L’Anticapitaliste Hebdo du NPA

Hebdo L’Anticapitaliste - 542 (05/11/2020) -Reconfinement et logique capitaliste

Novembre 2020, par Info santé sécu social

Henri Wilno

Deux idées hantent certains esprits dans la gauche radicale. La première est que les nouvelles mesures de confinement prises par Macron et ses sbires répondraient à des objectifs qui n’ont pas grand-chose à voir avec la pandémie qui, par ailleurs, serait surestimée par les scientifiques au service du pouvoir. La deuxième est que finalement, les capitalistes, du moins certains d’entre eux, seraient favorables au confinement.

Sur le premier point, les chiffres sont clairs : la pandémie est en passe de submerger le système hospitalier et, en temps de paix, aucun gouvernement bourgeois (Trump constitue à sa façon une exception) ne peut apparaitre comme laissant ouvertement mourir ses ressortissantEs (même si chaque année meurent des centaines de SDF et de malades ou d’accidentéEs du travail, décès qui auraient pu être évités).

Avantages collatéraux
Certes, les choses seraient différentes si des années de politique néolibérales n’avaient pas systématiquement détruit des lits à l’hôpital. Certes aussi, le confinement a des avantages collatéraux pour la bourgeoisie : il impose des contraintes supplémentaires aux travailleurEs tandis que le climat de crainte les isole les unEs des autres et rend plus difficile grèves et manifestations. Il permet aussi de justifier des contrôles permanents. Mais, fondamentalement, Macron et les représentants du capital (Medef et autres organisations patronales) ne voulaient pas d’un nouveau confinement et s’efforcent depuis plusieurs mois d’atténuer les protocoles sanitaires dans les entreprises. Il en est de même des homologues étrangers des dirigeants français. Car un confinement strict signifie que la machine à exploiter les travailleurEs et à accaparer la plus-value est globalement en panne. C’est ce qui débouche sur la crise économique tout à fait particulière que nous connaissons1.

On lit parfois que les capitalistes ne seraient pas opposés au confinement car ils (ou tout au moins certains d’entre eux) seraient gagnants. Certains (Amazon et consorts) vont effectivement à nouveau en profiter et le fait qu’Airbus et Boeing plongent n’est pas leur souci prioritaire. Il faut en fait comprendre, que comme l’a analysé Marx, le fonctionnement de cette économie repose sur la concurrence entre les « capitaux nombreux ». À tout instant, dans cette lutte entre requins, il y a des perdants et des gagnants et la pandémie ne fait pas exception. Mais, globalement, le confinement, comme cela a été écrit plus haut, est un facteur de crise.

« Irrationalité globale »
Un des arguments avancés à l’appui de cette thèse du « complot capitaliste » est qu’entre mai et octobre, il n’y a eu en France aucune création de capacités hospitalières. Ici intervient une deuxième caractéristique de ce système qui, comme l’écrivait Ernest Mandel, combine « rationalité partielle » et « irrationalité globale ». Une première rationalité partielle conduit à considérer les crédits de la santé comme des coûts à réduire au nom de l’équilibre budgétaire et de l’envolée de la dette publique, indépendamment des conséquences que cela peut avoir sur les patientEs et les soignantEs. Ceci alors qu’on réduit, au nom d’une autre rationalité partielle, les impôts sur les sociétés et les grandes fortunes. Une troisième rationalité partielle conduit à fabriquer de plus en plus de SUV et à négliger ou à renvoyer à plus tard les conséquences du dérèglement climatique. La combinaison de ces rationalités partielles conduit à une irrationalité globale : celle d’un système économique marqué par des inégalités croissantes et la perspective d’une catastrophe climatique.

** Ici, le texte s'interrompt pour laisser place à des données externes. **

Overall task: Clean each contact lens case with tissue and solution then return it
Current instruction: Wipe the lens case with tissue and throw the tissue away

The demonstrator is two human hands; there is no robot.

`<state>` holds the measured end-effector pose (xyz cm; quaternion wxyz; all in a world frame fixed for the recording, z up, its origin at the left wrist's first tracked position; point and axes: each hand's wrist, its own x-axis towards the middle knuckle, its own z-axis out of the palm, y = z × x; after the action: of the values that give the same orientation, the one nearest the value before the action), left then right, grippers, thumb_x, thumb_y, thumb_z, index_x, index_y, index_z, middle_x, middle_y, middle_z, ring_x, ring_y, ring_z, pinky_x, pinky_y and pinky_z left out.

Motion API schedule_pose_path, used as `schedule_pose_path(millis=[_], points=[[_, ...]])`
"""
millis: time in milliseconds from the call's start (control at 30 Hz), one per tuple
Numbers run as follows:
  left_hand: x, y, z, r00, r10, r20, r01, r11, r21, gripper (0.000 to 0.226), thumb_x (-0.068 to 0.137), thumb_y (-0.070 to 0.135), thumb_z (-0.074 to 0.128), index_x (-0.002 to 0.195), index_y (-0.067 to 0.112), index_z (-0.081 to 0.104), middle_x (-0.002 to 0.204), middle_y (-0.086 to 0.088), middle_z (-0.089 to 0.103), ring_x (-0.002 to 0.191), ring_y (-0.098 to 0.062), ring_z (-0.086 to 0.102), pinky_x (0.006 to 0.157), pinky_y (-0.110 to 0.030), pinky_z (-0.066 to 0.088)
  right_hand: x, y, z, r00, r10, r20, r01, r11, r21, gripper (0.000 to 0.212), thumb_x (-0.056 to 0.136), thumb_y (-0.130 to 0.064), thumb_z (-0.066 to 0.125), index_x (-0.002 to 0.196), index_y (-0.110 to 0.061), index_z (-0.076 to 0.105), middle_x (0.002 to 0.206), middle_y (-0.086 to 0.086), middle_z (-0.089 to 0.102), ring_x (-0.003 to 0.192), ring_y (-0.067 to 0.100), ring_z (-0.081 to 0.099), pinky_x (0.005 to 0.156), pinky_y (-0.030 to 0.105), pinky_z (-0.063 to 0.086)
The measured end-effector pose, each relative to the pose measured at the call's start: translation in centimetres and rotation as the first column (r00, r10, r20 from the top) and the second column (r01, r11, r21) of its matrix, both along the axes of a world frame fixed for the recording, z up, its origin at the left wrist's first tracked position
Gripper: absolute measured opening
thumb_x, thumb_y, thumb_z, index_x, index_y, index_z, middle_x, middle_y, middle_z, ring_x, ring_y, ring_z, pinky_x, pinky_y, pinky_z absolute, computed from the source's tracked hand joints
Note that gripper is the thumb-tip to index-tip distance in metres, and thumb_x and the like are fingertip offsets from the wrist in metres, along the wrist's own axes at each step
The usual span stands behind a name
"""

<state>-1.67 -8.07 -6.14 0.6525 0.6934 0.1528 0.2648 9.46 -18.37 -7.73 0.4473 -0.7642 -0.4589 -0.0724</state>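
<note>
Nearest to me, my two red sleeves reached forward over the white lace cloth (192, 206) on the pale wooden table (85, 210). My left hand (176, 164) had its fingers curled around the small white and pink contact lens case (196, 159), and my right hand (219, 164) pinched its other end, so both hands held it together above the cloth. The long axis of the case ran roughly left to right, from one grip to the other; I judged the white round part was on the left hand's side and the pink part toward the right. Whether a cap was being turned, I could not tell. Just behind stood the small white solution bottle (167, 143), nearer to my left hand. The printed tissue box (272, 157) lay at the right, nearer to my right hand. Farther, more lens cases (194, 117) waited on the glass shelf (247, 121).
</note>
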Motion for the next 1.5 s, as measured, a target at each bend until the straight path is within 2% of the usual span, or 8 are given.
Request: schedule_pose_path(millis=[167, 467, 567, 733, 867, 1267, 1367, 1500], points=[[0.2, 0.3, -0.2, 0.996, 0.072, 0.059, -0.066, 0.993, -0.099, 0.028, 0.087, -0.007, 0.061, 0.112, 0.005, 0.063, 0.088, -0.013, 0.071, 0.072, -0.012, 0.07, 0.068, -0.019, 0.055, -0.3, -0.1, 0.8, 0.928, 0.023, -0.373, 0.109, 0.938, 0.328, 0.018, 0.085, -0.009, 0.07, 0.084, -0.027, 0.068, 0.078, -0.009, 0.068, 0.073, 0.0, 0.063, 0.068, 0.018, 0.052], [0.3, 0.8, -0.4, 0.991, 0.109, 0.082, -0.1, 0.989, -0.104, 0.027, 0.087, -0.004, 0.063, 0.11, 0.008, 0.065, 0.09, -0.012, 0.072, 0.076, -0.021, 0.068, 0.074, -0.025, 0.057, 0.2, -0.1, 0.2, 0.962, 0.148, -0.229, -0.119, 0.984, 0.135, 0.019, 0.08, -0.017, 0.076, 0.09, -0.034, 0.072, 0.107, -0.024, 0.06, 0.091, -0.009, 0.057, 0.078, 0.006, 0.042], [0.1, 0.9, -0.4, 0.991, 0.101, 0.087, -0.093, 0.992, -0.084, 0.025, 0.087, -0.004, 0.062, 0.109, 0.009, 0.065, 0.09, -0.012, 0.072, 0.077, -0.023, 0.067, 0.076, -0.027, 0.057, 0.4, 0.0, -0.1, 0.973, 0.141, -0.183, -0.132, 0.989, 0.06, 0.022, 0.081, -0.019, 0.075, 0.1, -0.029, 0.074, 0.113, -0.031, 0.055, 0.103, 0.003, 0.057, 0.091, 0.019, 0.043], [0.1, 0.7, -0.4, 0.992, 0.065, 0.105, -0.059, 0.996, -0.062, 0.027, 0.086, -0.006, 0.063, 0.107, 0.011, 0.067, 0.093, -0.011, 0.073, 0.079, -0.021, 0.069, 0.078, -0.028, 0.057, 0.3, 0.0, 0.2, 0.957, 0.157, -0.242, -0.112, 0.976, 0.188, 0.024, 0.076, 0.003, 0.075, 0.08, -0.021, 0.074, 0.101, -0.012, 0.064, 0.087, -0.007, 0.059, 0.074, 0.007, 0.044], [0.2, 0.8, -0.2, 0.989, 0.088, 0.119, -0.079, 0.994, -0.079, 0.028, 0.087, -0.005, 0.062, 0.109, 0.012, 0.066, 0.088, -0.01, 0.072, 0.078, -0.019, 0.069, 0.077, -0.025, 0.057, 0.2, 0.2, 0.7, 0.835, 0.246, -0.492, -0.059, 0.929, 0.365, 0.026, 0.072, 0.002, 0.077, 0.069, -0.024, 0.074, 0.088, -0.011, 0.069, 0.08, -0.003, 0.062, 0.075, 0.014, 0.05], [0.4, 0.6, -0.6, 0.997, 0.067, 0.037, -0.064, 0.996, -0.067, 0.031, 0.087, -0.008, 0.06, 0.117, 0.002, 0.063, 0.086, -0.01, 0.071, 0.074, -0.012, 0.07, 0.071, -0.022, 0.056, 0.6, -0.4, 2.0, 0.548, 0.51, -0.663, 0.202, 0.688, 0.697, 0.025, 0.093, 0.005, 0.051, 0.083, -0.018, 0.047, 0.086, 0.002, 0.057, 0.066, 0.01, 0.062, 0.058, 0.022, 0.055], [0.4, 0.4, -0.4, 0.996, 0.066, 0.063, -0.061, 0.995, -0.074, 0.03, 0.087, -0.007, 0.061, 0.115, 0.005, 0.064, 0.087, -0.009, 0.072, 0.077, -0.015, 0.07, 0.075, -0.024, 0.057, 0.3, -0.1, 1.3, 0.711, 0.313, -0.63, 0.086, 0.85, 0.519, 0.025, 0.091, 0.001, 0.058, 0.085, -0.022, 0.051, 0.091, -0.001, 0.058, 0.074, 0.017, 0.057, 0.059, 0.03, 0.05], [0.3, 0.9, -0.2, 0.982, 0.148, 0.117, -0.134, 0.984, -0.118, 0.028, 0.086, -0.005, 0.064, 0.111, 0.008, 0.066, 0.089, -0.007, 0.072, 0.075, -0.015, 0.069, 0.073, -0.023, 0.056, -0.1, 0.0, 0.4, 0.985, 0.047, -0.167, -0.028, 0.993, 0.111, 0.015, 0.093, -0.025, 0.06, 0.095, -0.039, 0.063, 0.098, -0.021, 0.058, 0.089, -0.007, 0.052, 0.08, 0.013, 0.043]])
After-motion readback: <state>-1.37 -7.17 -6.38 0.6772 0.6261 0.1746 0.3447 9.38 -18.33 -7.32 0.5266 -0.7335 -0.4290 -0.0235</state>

Derrière ce nouveau confinement, il n’y a pas de « complot », ni de l’État ni de certains capitalistes, mais des caractéristiques fondamentales de ce système auxquelles seuls mettront fin son renversement et son remplacement par une société et une économie organisées pour le plus grand nombre : une société réellement démocratique et une économie planifiée, ne détruisant pas aveuglément les écosystèmes.